> **WHAT THIS TASK INVOLVES**: All records below are to be repeated exactly, with the pictures left out.

<<<<

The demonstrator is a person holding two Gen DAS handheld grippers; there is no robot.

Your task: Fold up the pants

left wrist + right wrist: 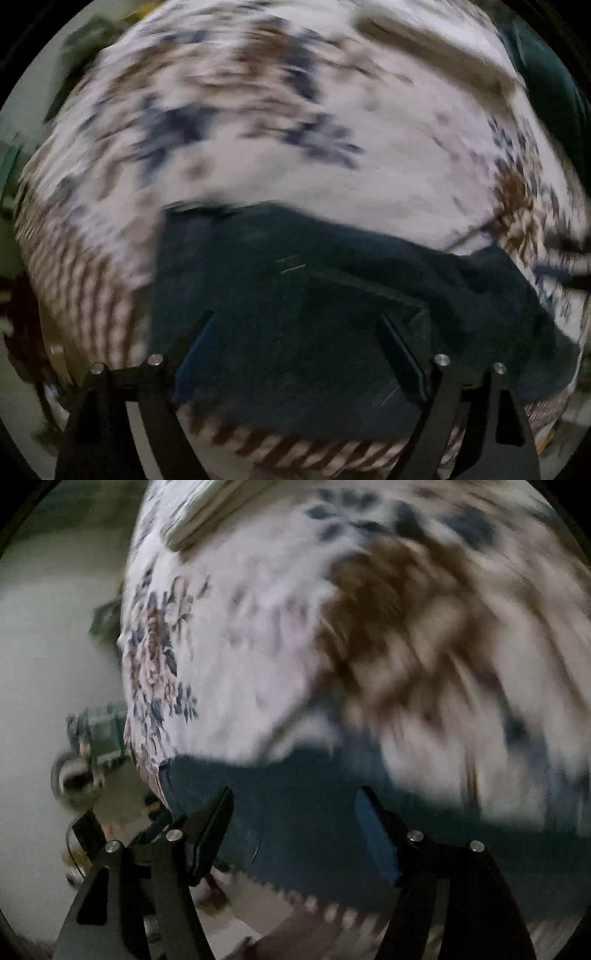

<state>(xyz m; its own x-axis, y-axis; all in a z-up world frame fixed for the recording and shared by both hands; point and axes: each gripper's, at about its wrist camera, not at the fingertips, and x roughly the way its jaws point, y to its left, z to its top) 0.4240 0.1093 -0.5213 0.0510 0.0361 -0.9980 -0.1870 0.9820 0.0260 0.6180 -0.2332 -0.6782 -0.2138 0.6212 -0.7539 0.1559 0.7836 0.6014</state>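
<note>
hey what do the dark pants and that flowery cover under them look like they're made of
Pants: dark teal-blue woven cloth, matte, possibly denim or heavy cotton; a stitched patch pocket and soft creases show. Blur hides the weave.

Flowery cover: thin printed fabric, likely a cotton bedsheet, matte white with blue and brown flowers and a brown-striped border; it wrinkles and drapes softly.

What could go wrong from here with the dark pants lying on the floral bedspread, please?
1. Both views are motion-blurred, so a regrasp now could miss the dark pants.
2. The left gripper and right gripper are open above the cloth; closing low might pinch the floral bedspread too.
3. The pants reach the bedspread's striped border, so a tug might slide them off.
</note>
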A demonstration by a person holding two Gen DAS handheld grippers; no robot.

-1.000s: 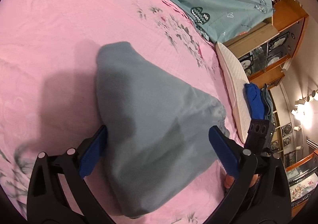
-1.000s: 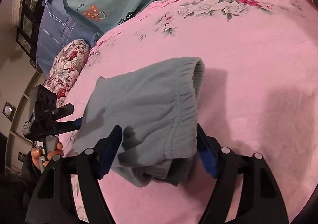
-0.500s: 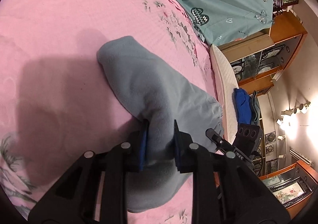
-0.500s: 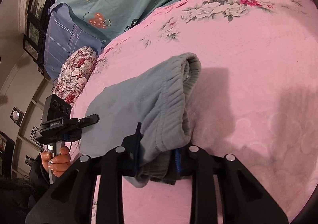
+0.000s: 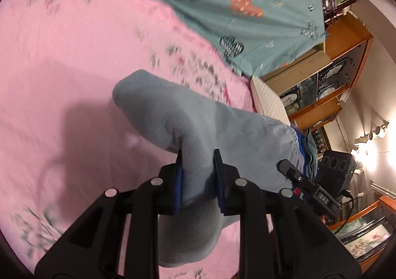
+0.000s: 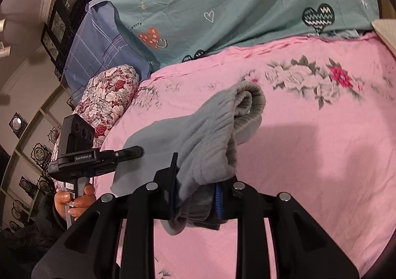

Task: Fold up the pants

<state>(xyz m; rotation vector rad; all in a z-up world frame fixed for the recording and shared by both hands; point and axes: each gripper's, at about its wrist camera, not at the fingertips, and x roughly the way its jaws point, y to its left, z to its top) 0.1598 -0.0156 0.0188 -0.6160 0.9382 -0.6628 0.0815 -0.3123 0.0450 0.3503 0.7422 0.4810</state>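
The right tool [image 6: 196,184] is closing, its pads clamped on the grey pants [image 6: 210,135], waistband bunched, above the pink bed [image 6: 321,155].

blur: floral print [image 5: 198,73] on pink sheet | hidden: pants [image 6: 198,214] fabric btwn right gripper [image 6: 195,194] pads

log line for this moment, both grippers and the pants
phase: lift for fold | left gripper: shut on grey pants | right gripper: closing on waistband end | surface: pink bedsheet
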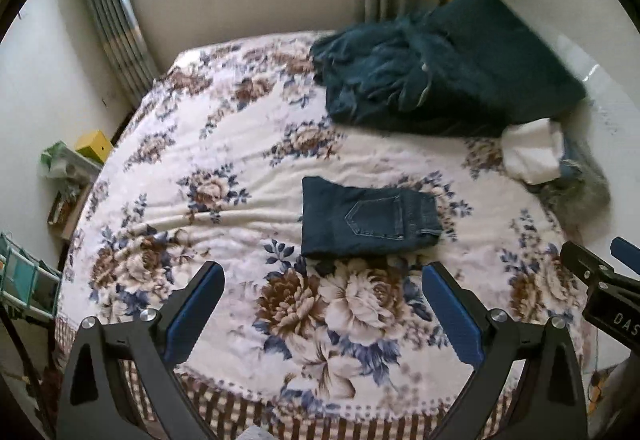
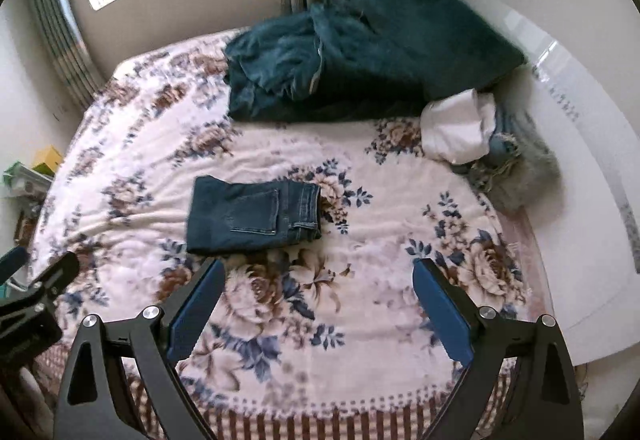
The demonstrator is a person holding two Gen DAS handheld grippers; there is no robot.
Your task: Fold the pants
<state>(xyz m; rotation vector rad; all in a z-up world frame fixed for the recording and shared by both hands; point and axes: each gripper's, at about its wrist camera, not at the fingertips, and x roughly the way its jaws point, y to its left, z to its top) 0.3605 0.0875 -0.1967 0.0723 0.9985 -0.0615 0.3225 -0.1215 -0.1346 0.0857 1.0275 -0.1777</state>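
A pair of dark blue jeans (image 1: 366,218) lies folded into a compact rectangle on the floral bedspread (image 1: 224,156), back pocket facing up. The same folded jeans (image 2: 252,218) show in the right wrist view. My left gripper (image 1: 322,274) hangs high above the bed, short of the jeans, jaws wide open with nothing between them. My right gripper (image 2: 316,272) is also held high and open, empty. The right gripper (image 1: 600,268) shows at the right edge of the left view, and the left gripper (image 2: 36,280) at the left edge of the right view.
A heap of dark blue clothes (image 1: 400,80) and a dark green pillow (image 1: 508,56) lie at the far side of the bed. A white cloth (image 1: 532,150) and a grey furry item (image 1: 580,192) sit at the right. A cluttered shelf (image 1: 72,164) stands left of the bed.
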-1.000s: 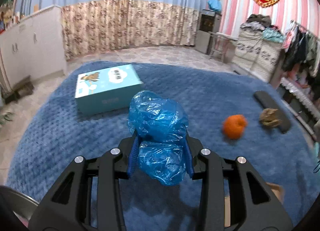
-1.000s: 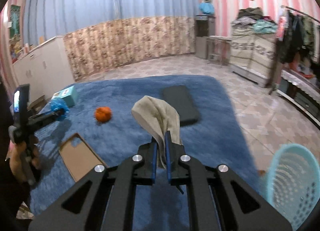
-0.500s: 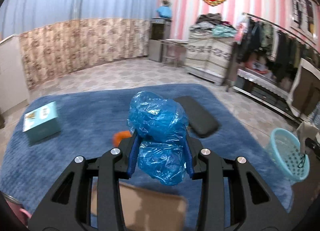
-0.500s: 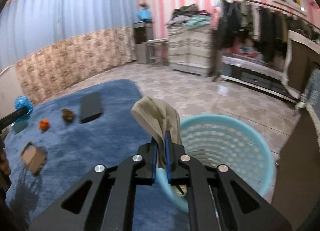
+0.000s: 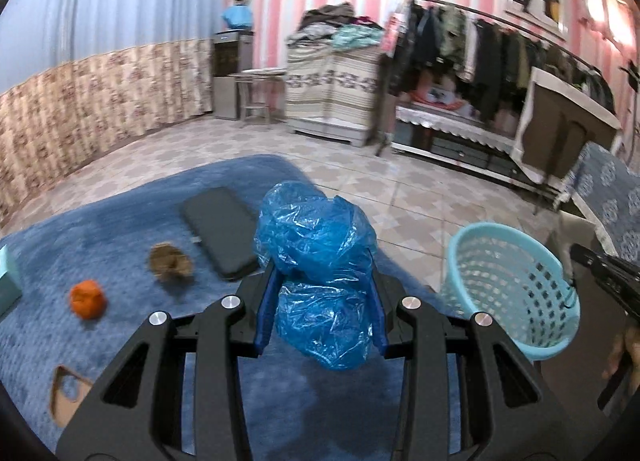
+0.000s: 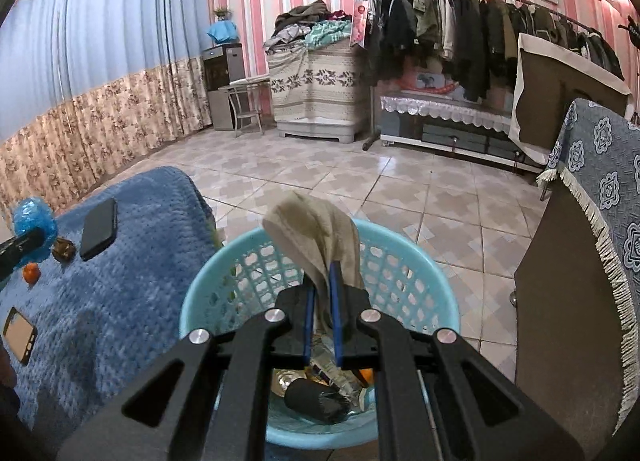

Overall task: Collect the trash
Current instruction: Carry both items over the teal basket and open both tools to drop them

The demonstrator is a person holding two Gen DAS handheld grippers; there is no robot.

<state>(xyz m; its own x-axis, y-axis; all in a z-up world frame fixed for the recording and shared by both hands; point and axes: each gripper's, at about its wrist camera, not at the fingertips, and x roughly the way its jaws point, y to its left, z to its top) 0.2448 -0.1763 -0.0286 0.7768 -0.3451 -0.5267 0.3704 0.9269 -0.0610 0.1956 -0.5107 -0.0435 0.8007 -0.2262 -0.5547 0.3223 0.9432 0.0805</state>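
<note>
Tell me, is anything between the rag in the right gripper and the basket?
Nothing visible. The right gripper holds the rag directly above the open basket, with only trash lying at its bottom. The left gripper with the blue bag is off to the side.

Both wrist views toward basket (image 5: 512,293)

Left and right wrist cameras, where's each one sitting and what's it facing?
Left wrist: on the left gripper, holding a crumpled blue plastic bag, facing rug and laundry-style turquoise plastic basket.
Right wrist: on the right gripper, pinching a beige cloth above that basket.
Shared: basket, bag, blue rug.
</note>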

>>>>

> **ANSWER TO THE PROBLEM**:
The demonstrator is a person holding two Gen DAS handheld grippers; there is no robot.

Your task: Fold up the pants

left wrist + right wrist: 

<state>(xyz m; its own x-axis, y-axis; all in a z-up world frame fixed for the recording and shared by both hands; point and axes: each gripper's, at about its wrist camera, not at the fingertips, and x roughly the way its jaws point, y to its left, z to its top) 0.4240 0.1093 -0.5213 0.0510 0.0361 -0.9980 -0.1870 0.9820 0.0260 0.6180 -0.2332 -0.6782 -0.2138 0.6212 -0.7539 0.1559 0.7836 0.6014</state>
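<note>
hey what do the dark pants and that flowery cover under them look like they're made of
Pants: dark teal-blue woven cloth, matte, possibly denim or heavy cotton; a stitched patch pocket and soft creases show. Blur hides the weave.

Flowery cover: thin printed fabric, likely a cotton bedsheet, matte white with blue and brown flowers and a brown-striped border; it wrinkles and drapes softly.

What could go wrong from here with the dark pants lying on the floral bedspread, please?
1. Both views are motion-blurred, so a regrasp now could miss the dark pants.
2. The left gripper and right gripper are open above the cloth; closing low might pinch the floral bedspread too.
3. The pants reach the bedspread's striped border, so a tug might slide them off.
</note>
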A demonstration by a person holding two Gen DAS handheld grippers; no robot.

-1.000s: 
-1.000s: 
-0.500s: 
-0.500s: 
+0.000s: 
+0.000s: 

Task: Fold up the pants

<state>(xyz m; rotation vector rad; all in a z-up world frame fixed for the recording and shared by both hands; point and axes: each gripper's, at about its wrist camera, not at the fingertips, and x roughly the way its jaws point, y to its left, z to its top) 0.1598 -0.0156 0.0188 -0.6160 0.9382 -0.6628 0.0815 -0.3123 0.0450 0.3503 0.7422 0.4810</state>
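The right tool [image 6: 196,184] is closing, its pads clamped on the grey pants [image 6: 210,135], waistband bunched, above the pink bed [image 6: 321,155].

blur: floral print [image 5: 198,73] on pink sheet | hidden: pants [image 6: 198,214] fabric btwn right gripper [image 6: 195,194] pads

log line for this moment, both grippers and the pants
phase: lift for fold | left gripper: shut on grey pants | right gripper: closing on waistband end | surface: pink bedsheet
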The demonstrator is a person holding two Gen DAS handheld grippers; there is no robot.
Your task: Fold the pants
<state>(xyz m; rotation vector rad; all in a z-up world frame fixed for the recording and shared by both hands; point and axes: each gripper's, at about its wrist camera, not at the fingertips, and x roughly the way its jaws point, y to its left, z to its top) 0.3605 0.0875 -0.1967 0.0723 0.9985 -0.0615 0.3225 -0.1215 -0.1346 0.0857 1.0275 -0.1777</state>
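A pair of dark blue jeans (image 1: 366,218) lies folded into a compact rectangle on the floral bedspread (image 1: 224,156), back pocket facing up. The same folded jeans (image 2: 252,218) show in the right wrist view. My left gripper (image 1: 322,274) hangs high above the bed, short of the jeans, jaws wide open with nothing between them. My right gripper (image 2: 316,272) is also held high and open, empty. The right gripper (image 1: 600,268) shows at the right edge of the left view, and the left gripper (image 2: 36,280) at the left edge of the right view.
A heap of dark blue clothes (image 1: 400,80) and a dark green pillow (image 1: 508,56) lie at the far side of the bed. A white cloth (image 1: 532,150) and a grey furry item (image 1: 580,192) sit at the right. A cluttered shelf (image 1: 72,164) stands left of the bed.
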-1.000s: 
-1.000s: 
-0.500s: 
-0.500s: 
+0.000s: 
+0.000s: 

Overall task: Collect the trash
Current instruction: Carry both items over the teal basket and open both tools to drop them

The demonstrator is a person holding two Gen DAS handheld grippers; there is no robot.

<state>(xyz m; its own x-axis, y-axis; all in a z-up world frame fixed for the recording and shared by both hands; point and axes: each gripper's, at about its wrist camera, not at the fingertips, and x roughly the way its jaws point, y to its left, z to its top) 0.2448 -0.1763 -0.0286 0.7768 -0.3451 -0.5267 0.3704 0.9269 -0.0610 0.1956 -0.5107 -0.0435 0.8007 -0.2262 -0.5547 0.3223 0.9432 0.0805</state>
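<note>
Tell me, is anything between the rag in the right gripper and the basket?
Nothing visible. The right gripper holds the rag directly above the open basket, with only trash lying at its bottom. The left gripper with the blue bag is off to the side.

Both wrist views toward basket (image 5: 512,293)

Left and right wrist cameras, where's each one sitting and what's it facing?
Left wrist: on the left gripper, holding a crumpled blue plastic bag, facing rug and laundry-style turquoise plastic basket.
Right wrist: on the right gripper, pinching a beige cloth above that basket.
Shared: basket, bag, blue rug.
</note>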

The answer is now complete.